In retrospect, I am sad to report that I had no spirit guides, no ghosts of Roman poets or dead wizard-mentor professors to illuminate my path. I feel cheated. However, I completely understood Jung’s metaphor. My crisis of the middle ended when I let my old professor persona die fully and let grief run its course. I learned to genuinely smile when reminded kindly (or not) of the change. I let go of not only the old externally conferred statuses and privileges but also the ways those externally controlled had defined how I saw and valued myself internally. Truly letting go was incredibly difficult, but it was powerfully and wonderfully transformative. My imposter syndrome completely disappeared. I was surprised as a new and very different internal sense of pride and gratitude emerged.
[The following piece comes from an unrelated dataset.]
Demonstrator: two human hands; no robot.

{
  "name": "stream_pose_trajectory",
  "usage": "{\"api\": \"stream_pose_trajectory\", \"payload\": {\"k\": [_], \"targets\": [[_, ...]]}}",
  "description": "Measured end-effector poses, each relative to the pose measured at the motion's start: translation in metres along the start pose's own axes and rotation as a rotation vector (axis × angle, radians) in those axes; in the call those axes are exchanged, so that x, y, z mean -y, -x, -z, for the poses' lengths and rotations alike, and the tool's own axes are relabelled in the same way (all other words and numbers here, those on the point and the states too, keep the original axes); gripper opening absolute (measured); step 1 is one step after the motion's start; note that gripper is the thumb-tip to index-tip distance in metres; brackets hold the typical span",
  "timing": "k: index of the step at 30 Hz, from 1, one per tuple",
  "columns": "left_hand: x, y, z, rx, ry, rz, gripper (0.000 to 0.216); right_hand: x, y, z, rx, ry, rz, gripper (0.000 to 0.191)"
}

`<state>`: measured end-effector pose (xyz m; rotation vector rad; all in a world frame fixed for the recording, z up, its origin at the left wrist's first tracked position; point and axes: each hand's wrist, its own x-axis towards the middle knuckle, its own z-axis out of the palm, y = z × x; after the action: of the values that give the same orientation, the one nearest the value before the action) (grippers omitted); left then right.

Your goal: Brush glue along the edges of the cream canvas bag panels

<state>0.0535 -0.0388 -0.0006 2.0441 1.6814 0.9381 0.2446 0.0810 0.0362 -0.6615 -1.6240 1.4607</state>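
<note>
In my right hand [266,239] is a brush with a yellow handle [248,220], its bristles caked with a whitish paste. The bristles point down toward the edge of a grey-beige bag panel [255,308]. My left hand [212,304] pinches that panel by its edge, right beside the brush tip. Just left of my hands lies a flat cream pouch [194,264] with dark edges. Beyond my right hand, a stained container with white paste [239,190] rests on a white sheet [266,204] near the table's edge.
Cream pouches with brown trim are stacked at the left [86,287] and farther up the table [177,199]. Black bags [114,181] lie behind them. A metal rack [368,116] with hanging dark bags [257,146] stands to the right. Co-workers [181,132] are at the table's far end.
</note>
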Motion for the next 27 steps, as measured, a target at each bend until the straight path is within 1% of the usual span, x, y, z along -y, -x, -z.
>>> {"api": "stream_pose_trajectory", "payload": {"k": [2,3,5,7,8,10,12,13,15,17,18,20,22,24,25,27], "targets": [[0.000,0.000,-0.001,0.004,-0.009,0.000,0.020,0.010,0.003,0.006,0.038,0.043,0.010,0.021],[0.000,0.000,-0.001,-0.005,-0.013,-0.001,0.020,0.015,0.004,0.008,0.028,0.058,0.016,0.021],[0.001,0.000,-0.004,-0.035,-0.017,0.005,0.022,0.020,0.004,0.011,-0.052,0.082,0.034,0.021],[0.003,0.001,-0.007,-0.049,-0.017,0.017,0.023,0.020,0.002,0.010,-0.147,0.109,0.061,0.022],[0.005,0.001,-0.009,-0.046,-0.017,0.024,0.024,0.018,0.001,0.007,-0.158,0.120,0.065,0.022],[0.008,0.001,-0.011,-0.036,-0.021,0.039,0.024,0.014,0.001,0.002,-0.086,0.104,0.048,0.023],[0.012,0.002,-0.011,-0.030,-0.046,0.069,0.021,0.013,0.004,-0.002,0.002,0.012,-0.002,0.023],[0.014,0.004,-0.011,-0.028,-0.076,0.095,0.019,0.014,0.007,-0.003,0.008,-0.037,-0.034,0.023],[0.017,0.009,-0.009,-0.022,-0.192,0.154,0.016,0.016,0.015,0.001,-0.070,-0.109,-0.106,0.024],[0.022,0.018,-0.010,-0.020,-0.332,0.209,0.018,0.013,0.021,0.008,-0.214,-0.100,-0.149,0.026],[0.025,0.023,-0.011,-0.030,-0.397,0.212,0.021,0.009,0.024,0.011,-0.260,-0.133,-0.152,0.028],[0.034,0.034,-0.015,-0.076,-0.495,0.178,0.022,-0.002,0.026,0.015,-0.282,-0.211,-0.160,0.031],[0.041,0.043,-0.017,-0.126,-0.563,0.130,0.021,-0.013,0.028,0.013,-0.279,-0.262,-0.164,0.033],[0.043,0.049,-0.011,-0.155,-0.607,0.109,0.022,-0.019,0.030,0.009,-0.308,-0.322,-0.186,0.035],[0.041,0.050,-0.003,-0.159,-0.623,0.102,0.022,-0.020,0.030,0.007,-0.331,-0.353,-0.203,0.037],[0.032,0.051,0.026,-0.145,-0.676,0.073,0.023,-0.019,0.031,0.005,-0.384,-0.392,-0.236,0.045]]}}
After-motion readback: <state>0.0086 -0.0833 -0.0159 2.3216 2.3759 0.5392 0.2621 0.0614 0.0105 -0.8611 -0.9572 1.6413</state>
I navigated my night sea journey. I lost tenure, but I also lost my fear of not being able to survive professionally or to be happy, confident, and productive without it. I faced the worst day one can have in higher education not defined by violence: I not only did not die, I also learned to thrive and move forward. In the end, Socrates won over Glaucon. The value of tenure was internal.

CONCLUSION

As tenure status continues to decline as the “normal” experience of being a professor, the social contract that once knit together individuals, institutions, and associations becomes less cohesive. At the same time, the social narratives used to define individual success and accomplishment as well as institutional growth and advancement become increasingly out of whack with the lived individual experiences and institutional realities of those who work in higher education. As political scientists, we understand that the divergence between institutional norms and individual expectations creates cognitive dissonance and is a recipe for crisis. Without honest conversation, drawing respectfully on different types of experiences, the dissonance will only grow the more the narrative of success and the lived reality diverge, at great personal and institutional cost. That is a development that can only bear a bitter harvest over time.

ACKNOWLEDGMENTS

The author thanks Jennifer Diascro, Judith Grant, and Susan Sterett for organizing the National Science Foundation–sponsored workshop, “Advancement Through Narrative: Understanding and Navigating Success and Failure in the Academy” (NSF Grant #1643084), and the workshop participants for their insights on and encouragement for an earlier version of this article; Dean Robert Straughan, Lucas Morel, Mark Rush, and my colleagues in the Department of Politics at Washington and Lee University for their support and encouragement; and to Spencer Bakich, John Casteen, and David Griffith for their friendship, comments, and encouragement. Onward!